The important piece of code reads from the sensor and runs the Edge Impulse classifier with the captured data:
float buffer[EI_CLASSIFIER_DSP_INPUT_FRAME_SIZE] = {0}; for (size_t ix = 0; ix < EI_CLASSIFIER_DSP_INPUT_FRAME_SIZE; ix += 3) { // Determine the next tick (and then sleep later) uint64_t next_tick = micros() + (EI_CLASSIFIER_INTERVAL_MS * 1000); lis.read(); buffer[ix] = lis.x; buffer[ix + 1] = lis.y; buffer[ix + 2] = lis.z; delayMicroseconds(next_tick - micros()); } // Turn the raw buffer in a signal which we can the classify signal_t signal; int err = numpy::signal_from_buffer(buffer, EI_CLASSIFIER_DSP_INPUT_FRAME_SIZE, &signal); if (err != 0) { ei_printf("Failed to create signal from buffer (%d)\n", err); return; } // Run the classifier ei_impulse_result_t result = {0}; err = run_classifier(&signal, &result, debug_nn); if (err != EI_IMPULSE_OK) { ei_printf("ERR: Failed to run classifier (%d)\n", err); return; } ei_printf("(DSP: %d ms., Classification: %d ms., Anomaly: %d ms.)\n", result.timing.dsp, result.timing.classification, result.timing.anomaly); uint8_t predictionLabel = 0; for (size_t ix = 0; ix < EI_CLASSIFIER_LABEL_COUNT; ix++) { Serial.print(" "); Serial.print(result.classification[ix].label); Serial.print(": "); Serial.println(result.classification[ix].value); if (result.classification[ix].value > result.classification[predictionLabel].value) predictionLabel = ix; } // print the predictions String label = result.classification[predictionLabel].label; Serial.print("\nPrediction: "); Serial.println(label);
The final step is to upload the program to your Swan, open the serial monitor, perform some gestures, and see some inferences.

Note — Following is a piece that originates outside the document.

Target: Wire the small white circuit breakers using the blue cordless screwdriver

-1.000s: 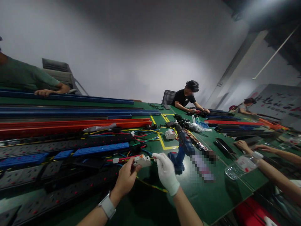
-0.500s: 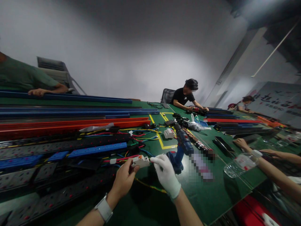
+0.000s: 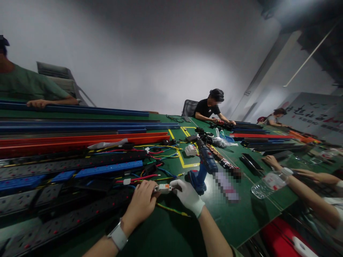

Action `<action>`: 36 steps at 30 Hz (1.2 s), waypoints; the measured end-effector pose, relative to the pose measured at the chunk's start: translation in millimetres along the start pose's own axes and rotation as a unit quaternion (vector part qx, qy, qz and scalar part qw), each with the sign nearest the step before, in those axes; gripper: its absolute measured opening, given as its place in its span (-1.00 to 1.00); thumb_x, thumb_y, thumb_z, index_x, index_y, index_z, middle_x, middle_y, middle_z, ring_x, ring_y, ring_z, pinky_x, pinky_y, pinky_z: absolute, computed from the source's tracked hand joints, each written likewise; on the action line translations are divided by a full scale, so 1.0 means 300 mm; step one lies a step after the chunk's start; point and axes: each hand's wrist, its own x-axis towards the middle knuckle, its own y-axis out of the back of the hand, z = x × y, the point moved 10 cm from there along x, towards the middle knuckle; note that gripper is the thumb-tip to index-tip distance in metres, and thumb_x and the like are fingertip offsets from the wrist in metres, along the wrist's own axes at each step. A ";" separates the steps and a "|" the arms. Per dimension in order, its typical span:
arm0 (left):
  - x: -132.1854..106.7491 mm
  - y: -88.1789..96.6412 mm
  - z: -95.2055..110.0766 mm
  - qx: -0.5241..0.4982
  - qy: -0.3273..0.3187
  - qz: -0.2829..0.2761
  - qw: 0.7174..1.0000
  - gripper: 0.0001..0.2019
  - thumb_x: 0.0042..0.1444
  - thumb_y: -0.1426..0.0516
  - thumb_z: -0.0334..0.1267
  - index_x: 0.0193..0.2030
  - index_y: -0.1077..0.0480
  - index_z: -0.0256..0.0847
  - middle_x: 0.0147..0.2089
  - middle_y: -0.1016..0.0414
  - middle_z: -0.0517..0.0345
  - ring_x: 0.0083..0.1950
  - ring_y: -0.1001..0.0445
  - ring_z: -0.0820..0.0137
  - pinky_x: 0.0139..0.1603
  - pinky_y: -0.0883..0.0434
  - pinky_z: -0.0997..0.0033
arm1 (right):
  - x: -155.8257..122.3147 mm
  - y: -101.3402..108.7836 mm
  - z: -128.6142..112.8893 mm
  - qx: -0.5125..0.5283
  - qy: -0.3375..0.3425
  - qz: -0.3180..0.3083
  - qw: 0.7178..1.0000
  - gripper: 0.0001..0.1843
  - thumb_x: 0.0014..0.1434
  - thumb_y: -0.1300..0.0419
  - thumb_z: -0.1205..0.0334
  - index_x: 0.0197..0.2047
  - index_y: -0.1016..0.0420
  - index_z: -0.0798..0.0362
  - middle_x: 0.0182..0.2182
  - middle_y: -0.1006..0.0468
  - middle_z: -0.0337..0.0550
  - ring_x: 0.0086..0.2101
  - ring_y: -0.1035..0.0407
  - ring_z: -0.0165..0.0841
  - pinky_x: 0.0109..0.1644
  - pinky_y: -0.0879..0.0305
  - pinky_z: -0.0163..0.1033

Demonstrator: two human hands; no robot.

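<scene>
Holding a small white breaker [image 3: 164,187] in both hands, just above the near part of the green table [image 3: 230,222]. Pinched at its left end by the bare left hand [image 3: 142,200], in a grip closed down to the breaker's width; met at its right end by the gathered fingertips of the gloved right hand [image 3: 187,196]. Cannot tell the firmness of that right grip, or the gap between its partly hidden fingers. Tight on the left, near black socket strips [image 3: 80,218] and red wires [image 3: 144,177]. Just below, along the tabletop, a yellow-green wire [image 3: 174,210]. Crowded beyond the gloved fingers by a blue drill [image 3: 207,160]; farther off, yellow tape [image 3: 191,165] and a white breaker block [image 3: 191,150]. Roomier to the right, bare between drill and clear bottle [image 3: 269,184], then down to the slanting table edge. Open too, just below the hands.
</scene>
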 end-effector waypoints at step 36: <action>0.115 -0.092 0.103 -0.051 -0.046 -0.201 0.977 -0.86 0.12 -0.19 -0.15 -0.35 -0.52 -0.13 -0.35 -0.58 0.15 -0.25 -0.44 0.28 -0.22 -0.25 0.38 | -0.005 -0.055 0.037 0.097 0.013 -0.042 0.994 -0.19 0.02 -0.07 0.61 0.34 -0.28 -0.02 0.13 -0.49 -0.03 0.04 -0.46 -0.30 0.13 -0.42 -0.09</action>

The sample above performs continuous classification every few seconds, so you will see a steady stream of output in the monitor.

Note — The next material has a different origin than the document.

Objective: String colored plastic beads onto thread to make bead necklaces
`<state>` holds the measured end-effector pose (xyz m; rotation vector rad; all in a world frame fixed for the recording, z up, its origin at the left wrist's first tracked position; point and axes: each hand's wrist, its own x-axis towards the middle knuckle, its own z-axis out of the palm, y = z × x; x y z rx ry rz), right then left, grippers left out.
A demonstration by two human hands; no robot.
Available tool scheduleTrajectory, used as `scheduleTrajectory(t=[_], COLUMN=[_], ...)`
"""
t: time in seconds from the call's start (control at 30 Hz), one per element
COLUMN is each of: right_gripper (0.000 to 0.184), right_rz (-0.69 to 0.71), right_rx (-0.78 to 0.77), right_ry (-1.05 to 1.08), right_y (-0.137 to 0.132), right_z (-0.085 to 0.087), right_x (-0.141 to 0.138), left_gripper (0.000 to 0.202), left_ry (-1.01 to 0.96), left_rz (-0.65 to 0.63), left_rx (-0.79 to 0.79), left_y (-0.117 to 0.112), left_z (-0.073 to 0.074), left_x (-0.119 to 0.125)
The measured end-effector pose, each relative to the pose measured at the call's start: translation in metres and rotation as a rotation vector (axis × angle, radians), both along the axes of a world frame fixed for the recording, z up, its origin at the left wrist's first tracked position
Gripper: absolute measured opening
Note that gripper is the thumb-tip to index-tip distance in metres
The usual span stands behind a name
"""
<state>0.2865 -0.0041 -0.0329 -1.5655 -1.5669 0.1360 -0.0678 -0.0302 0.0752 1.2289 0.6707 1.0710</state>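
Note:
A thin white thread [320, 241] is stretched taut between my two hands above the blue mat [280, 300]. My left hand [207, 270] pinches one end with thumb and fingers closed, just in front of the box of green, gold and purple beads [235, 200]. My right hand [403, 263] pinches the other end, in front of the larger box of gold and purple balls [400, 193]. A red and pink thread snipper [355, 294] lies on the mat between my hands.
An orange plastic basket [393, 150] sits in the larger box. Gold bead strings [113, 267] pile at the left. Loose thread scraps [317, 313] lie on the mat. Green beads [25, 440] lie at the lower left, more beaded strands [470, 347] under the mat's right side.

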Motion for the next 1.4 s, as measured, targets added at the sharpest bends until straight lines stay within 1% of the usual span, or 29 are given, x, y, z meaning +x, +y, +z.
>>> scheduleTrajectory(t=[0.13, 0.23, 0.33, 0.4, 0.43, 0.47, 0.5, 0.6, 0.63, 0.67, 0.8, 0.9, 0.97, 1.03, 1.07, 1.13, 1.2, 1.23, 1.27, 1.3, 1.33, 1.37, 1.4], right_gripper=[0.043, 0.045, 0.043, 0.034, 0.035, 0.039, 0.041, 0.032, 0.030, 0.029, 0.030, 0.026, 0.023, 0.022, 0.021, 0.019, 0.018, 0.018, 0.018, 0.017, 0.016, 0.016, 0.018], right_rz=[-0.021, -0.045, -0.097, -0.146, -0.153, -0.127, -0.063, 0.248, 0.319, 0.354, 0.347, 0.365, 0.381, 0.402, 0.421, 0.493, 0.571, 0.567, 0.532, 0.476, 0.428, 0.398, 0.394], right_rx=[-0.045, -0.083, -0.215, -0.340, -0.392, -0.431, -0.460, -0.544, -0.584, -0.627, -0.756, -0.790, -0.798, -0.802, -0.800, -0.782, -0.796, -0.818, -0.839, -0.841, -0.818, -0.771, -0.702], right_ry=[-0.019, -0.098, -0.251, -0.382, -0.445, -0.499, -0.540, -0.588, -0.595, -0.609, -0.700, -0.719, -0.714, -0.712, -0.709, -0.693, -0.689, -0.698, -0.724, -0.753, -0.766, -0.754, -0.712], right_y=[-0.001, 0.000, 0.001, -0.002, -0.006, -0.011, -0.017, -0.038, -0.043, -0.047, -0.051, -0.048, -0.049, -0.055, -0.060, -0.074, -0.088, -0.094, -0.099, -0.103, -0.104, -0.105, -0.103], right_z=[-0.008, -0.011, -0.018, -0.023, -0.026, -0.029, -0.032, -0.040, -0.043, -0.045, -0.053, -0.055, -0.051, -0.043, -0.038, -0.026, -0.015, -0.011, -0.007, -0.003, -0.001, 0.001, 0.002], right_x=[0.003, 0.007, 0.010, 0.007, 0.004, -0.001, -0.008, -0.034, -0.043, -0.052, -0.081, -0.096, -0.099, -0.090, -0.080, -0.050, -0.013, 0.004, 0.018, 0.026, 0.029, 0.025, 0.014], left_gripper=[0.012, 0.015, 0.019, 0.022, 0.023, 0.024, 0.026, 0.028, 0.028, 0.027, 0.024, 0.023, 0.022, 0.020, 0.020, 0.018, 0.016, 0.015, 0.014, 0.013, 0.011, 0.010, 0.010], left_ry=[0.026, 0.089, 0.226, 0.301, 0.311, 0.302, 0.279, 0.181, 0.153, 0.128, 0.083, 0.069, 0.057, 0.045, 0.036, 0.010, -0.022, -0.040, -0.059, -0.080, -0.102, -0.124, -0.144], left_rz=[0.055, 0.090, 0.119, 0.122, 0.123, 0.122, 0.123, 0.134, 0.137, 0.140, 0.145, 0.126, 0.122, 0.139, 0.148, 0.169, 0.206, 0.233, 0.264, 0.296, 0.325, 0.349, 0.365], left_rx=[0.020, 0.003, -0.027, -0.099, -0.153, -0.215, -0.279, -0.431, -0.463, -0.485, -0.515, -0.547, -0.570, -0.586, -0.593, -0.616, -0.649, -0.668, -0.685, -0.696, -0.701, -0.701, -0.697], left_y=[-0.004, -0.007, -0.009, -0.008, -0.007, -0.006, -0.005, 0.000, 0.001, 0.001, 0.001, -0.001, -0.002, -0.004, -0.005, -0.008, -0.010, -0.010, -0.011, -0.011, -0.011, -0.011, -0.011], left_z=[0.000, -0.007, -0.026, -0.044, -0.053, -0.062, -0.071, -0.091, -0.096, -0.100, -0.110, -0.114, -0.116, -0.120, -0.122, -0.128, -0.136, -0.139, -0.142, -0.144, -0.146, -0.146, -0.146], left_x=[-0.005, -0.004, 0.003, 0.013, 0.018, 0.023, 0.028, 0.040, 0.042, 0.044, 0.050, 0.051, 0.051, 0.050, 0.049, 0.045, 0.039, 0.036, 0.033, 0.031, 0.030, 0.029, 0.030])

(DSP: 37 ms., Classification: 0 ms., Anomaly: 0 ms.) chop: 0.00 idle: 0.98 wave: 0.02 Prediction: idle Starting inferencing in 2 seconds... Sampling... (DSP: 36 ms., Classification: 0 ms., Anomaly: 0 ms.) chop: 0.00 idle: 0.00 wave: 1.00 Prediction: wave Starting inferencing in 2 seconds... Sampling... (DSP: 36 ms., Classification: 0 ms., Anomaly: 0 ms.) chop: 1.00 idle: 0.00 wave: 0.00 Prediction: chop
Congratulations! You've built an edge ML model with Edge Impulse and the Swan!